* What to do
Beginning with the first line, copy out each line of the material until the line containing "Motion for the" has been copied as well.

━━ Given information

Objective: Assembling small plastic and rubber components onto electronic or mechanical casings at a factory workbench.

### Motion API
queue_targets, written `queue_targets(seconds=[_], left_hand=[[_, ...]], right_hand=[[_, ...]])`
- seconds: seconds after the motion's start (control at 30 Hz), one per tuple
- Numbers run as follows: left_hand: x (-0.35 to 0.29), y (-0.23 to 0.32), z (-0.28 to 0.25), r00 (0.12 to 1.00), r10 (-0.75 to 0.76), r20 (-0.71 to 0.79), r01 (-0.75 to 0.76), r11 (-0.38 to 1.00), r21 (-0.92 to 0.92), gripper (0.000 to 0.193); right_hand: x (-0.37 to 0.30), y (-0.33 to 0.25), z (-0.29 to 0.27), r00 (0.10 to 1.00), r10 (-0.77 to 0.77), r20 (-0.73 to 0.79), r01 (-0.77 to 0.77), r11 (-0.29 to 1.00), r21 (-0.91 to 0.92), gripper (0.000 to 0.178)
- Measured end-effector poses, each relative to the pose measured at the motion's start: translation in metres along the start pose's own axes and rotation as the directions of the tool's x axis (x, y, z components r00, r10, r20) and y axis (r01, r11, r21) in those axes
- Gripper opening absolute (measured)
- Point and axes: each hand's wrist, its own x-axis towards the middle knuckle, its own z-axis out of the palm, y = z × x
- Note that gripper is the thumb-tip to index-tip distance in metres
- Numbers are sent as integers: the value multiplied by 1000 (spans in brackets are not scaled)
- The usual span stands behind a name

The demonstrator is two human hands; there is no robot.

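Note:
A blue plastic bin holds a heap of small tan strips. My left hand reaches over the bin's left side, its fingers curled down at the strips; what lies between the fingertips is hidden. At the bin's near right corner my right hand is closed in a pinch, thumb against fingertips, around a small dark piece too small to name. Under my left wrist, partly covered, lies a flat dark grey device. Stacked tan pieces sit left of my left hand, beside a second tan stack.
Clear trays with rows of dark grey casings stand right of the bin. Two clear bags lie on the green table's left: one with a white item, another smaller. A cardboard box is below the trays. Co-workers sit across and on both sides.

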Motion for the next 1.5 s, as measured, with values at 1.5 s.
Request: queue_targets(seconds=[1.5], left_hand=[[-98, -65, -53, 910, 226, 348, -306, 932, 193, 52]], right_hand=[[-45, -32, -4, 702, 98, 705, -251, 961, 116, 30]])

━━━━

* Exercise output
Objective: Assembling small plastic and rubber components onto electronic or mechanical casings at a factory workbench.

### Motion API
queue_targets, written `queue_targets(seconds=[_], left_hand=[[_, ...]], right_hand=[[_, ...]])`
- seconds: seconds after the motion's start (control at 30 Hz), one per tuple
- Numbers run as follows: left_hand: x (-0.35 to 0.29), y (-0.23 to 0.32), z (-0.28 to 0.25), r00 (0.12 to 1.00), r10 (-0.75 to 0.76), r20 (-0.71 to 0.79), r01 (-0.75 to 0.76), r11 (-0.38 to 1.00), r21 (-0.92 to 0.92), gripper (0.000 to 0.193); right_hand: x (-0.37 to 0.30), y (-0.33 to 0.25), z (-0.29 to 0.27), r00 (0.10 to 1.00), r10 (-0.77 to 0.77), r20 (-0.73 to 0.79), r01 (-0.77 to 0.77), r11 (-0.29 to 1.00), r21 (-0.91 to 0.92), gripper (0.000 to 0.178)
- Measured end-effector poses, each relative to the pose measured at the motion's start: translation in metres along the start pose's own axes and rotation as the directions of the tool's x axis (x, y, z components r00, r10, r20) and y axis (r01, r11, r21) in those axes
- Gripper opening absolute (measured)
- Point and axes: each hand's wrist, its own x-axis towards the middle knuckle, its own z-axis out of the palm, y = z × x
- Note that gripper is the thumb-tip to index-tip distance in metres
- Numbers are sent as integers: the value multiplied by 1000 (spans in brackets are not scaled)
- The usual span stands behind a name

The demonstrator is two human hands; there is no robot.

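Note:
A blue plastic bin holds a heap of small tan strips. My left hand reaches over the bin's left side, its fingers curled down at the strips; what lies between the fingertips is hidden. At the bin's near right corner my right hand is closed in a pinch, thumb against fingertips, around a small dark piece too small to name. Under my left wrist, partly covered, lies a flat dark grey device. Stacked tan pieces sit left of my left hand, beside a second tan stack.
Clear trays with rows of dark grey casings stand right of the bin. Two clear bags lie on the green table's left: one with a white item, another smaller. A cardboard box is below the trays. Co-workers sit across and on both sides.
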
Motion for the next 1.5 s, as measured, with values at 1.5 s.

Nothing remains to be done for this exercise.